Multimode frequency response of the unimorph cantilever beam

If Ritz method is utilized to represent the transverse displacement, the solution form can be expressed as

w_{rel} (x, t) = \sum_{r = 1}^{m} c_{r} Φ_{r} (x) e^{i ω t}

(24)

where $c_{r}$ is the unknown Ritz coefficients that can be determined by eigenfunction

\sum_{r = 1}^{m} [K_{qr} - ω^{2} M_{qr}] c_{r} = 0, q = 1, 2, \dots, m

(25)

As the values of $ω$ can be determined by equation (22), each value of $ω$ can determine a corresponding eigenvector of ${c_{r}}$ based on equation (25). Therefore, the arbitrary Ritz mode shapes can conversely be expressed in terms of both eigenvector $c_{kr}$ and truncated mode shapes $Φ_{k} (x)$

Φ_{r} (x) = \sum_{k = 1}^{m} c_{kr} Φ_{k} (x) r = 1, 2, \dots, m

(26)

If $Φ_{r} (x)$ is normalized with respect to the mass

\begin{matrix} {\hat{Φ}}_{r} (x) = \frac{Φ_{r} (x)}{{(\int_{0}^{L} {\hat{I}}^{(A, k)} Φ_{r}^{2} (x) dx + \int_{0}^{L} {\hat{I}}^{(C, k)} {(\frac{\partial Φ_{r} (x)}{\partial x})}^{2} dx)}^{1 / 2}} \\ r = 1, 2, \dots, m \end{matrix}

(27)

Then, equation (24) can be rearranged as

w_{rel} (x, t) = \sum_{r = 1}^{m} {\hat{Φ}}_{r} (x) w_{r} (t)

(28)

By substituting equation (28) into equations (17) and (18), the dynamic equations can be rewritten as

{\overset{\cdot\cdot}{w}}_{r} + 2 ς_{r} ω_{r} {\overset{\cdot}{w}}_{r} + ω_{r}^{2} w_{r} - {\hat{P}}_{r} v = - {\hat{Q}}_{r} {\overset{\cdot\cdot}{w}}_{base}

(29)

\sum_{r = 1}^{m} {\hat{P}}_{r} {\overset{\cdot}{w}}_{r} + P_{D} \overset{\cdot}{ν} + R_{L} ν = 0

(30)

where

\begin{matrix} 2 ς_{r} ω_{r} = α + β ω_{r}^{2} \\ {\hat{P}}_{r} = \int_{0}^{L} {\hat{R}}_{31}^{(H, k)} \frac{\partial^{2} {\hat{Φ}}_{r} (x)}{\partial x^{2}} dx \\ {\hat{Q}}_{r} = \int_{0}^{L} {\hat{I}}^{(A, k)} {\hat{Φ}}_{r} (x) dx \end{matrix}

If Laplace transforms are applied into equations (29) and (30), the transfer functions of $w_{abs} (x, t)$ and ${\overset{\cdot}{w}}_{abs} (x, t)$ related to input acceleration of ${\overset{\cdot\cdot}{w}}_{base} (t)$ will be deduced as equations (31) and (32)

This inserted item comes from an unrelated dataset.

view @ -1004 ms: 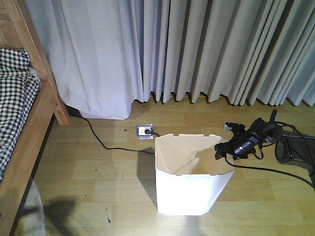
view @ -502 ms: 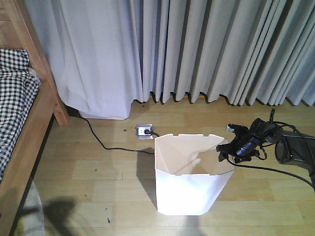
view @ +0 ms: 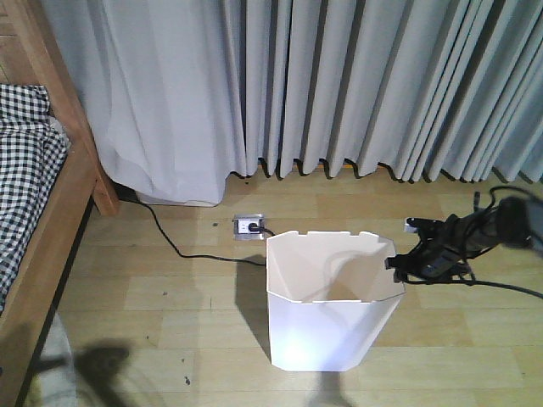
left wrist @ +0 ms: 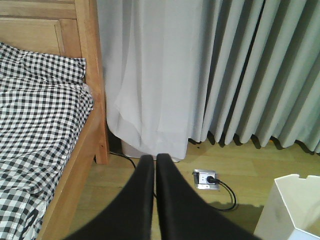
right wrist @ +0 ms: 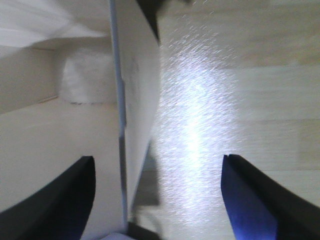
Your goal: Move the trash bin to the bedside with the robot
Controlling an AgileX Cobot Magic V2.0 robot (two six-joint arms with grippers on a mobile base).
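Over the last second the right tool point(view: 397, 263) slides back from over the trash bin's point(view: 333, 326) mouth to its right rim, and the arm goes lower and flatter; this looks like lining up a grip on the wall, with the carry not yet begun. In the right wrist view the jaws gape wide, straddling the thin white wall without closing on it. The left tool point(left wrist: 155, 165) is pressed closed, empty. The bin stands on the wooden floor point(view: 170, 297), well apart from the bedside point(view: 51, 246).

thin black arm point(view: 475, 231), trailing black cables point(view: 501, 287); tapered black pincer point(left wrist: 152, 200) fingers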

\begin{matrix} H_{1}^{abs} (x, j ω) = \sum_{r = 1}^{m} \\ [\frac{{\hat{Φ}}_{r} (x)}{ω_{r}^{2} - ω^{2} + j 2 ζ_{r} ω_{r} ω} (\frac{{\hat{P}}_{r} \sum_{r = 1}^{m} \frac{j {\hat{P}}_{r} {\hat{Q}}_{r} ω}{ω_{r}^{2} - ω^{2} + j 2 ζ_{r} ω_{r} ω}}{j ω P_{D} + R_{L} + \sum_{r = 1}^{m} \frac{j ω P_{r}^{2}}{ω_{r}^{2} - ω^{2} + j 2 ζ_{r} ω_{r} ω}} - {\hat{Q}}_{r})] - \frac{1}{ω^{2}} \end{matrix}

(31)

\begin{matrix} H_{4}^{abs} (x, j ω) = j ω \sum_{r = 1}^{m} \\ [\frac{{\hat{Φ}}_{r} (x)}{ω_{r}^{2} - ω^{2} + j 2 ζ_{r} ω_{r} ω} (\frac{{\hat{P}}_{r} \sum_{r = 1}^{m} \frac{j {\hat{P}}_{r} {\hat{Q}}_{r} ω}{ω_{r}^{2} - ω^{2} + j 2 ζ_{r} ω_{r} ω}}{j ω P_{D} + R_{L} + \sum_{r = 1}^{m} \frac{j ω P_{r}^{2}}{ω_{r}^{2} - ω^{2} + j 2 ζ_{r} ω_{r} ω}} - {\hat{Q}}_{r})] + \frac{1}{j ω} \end{matrix}

(32)

The time-dependent dynamical responses of voltage and power outputs are deduced as equations (33) and (34), respectively

v (t) = - ω^{2} w_{base} e^{j ω t} \frac{\sum_{r = 1}^{m} \frac{j ω {\hat{P}}_{r} {\hat{Q}}_{r}}{ω_{r}^{2} - ω^{2} + j 2 ζ_{r} ω_{r} ω}}{j ω P_{D} + R_{L} + \sum_{r = 1}^{m} \frac{j ω {\hat{P}}_{r}^{2}}{ω_{r}^{2} - ω^{2} + j 2 ζ_{r} ω_{r} ω}}

(33)

P (t) = \frac{ω^{4} w_{base}^{2} e^{j 2 ω t}}{R_{load}} {[\frac{\sum_{r = 1}^{m} \frac{j ω {\hat{P}}_{r} {\hat{Q}}_{r}}{ω_{r}^{2} - ω^{2} + j 2 ζ_{r} ω_{r} ω}}{j ω P_{D} + R_{L} + \sum_{r = 1}^{m} \frac{j ω {\hat{P}}_{r}^{2}}{ω_{r}^{2} - ω^{2} + j 2 ζ_{r} ω_{r} ω}}]}^{2}

(34)

Correspondingly, the frequency response functions (FRFs) of $v (t)$ and $P (t)$ related to input acceleration of ${\overset{\cdot\cdot}{w}}_{base} (t)$ will be deduced as

H_{2} (j ω) = \frac{\sum_{r = 1}^{m} \frac{j ω {\hat{P}}_{r} {\hat{Q}}_{r}}{ω_{r}^{2} - ω^{2} + j 2 ζ_{r} ω_{r} ω}}{j ω P_{D} + R_{L} + \sum_{r = 1}^{m} \frac{j ω {\hat{P}}_{r}^{2}}{ω_{r}^{2} - ω^{2} + j 2 ζ_{r} ω_{r} ω}}

(35)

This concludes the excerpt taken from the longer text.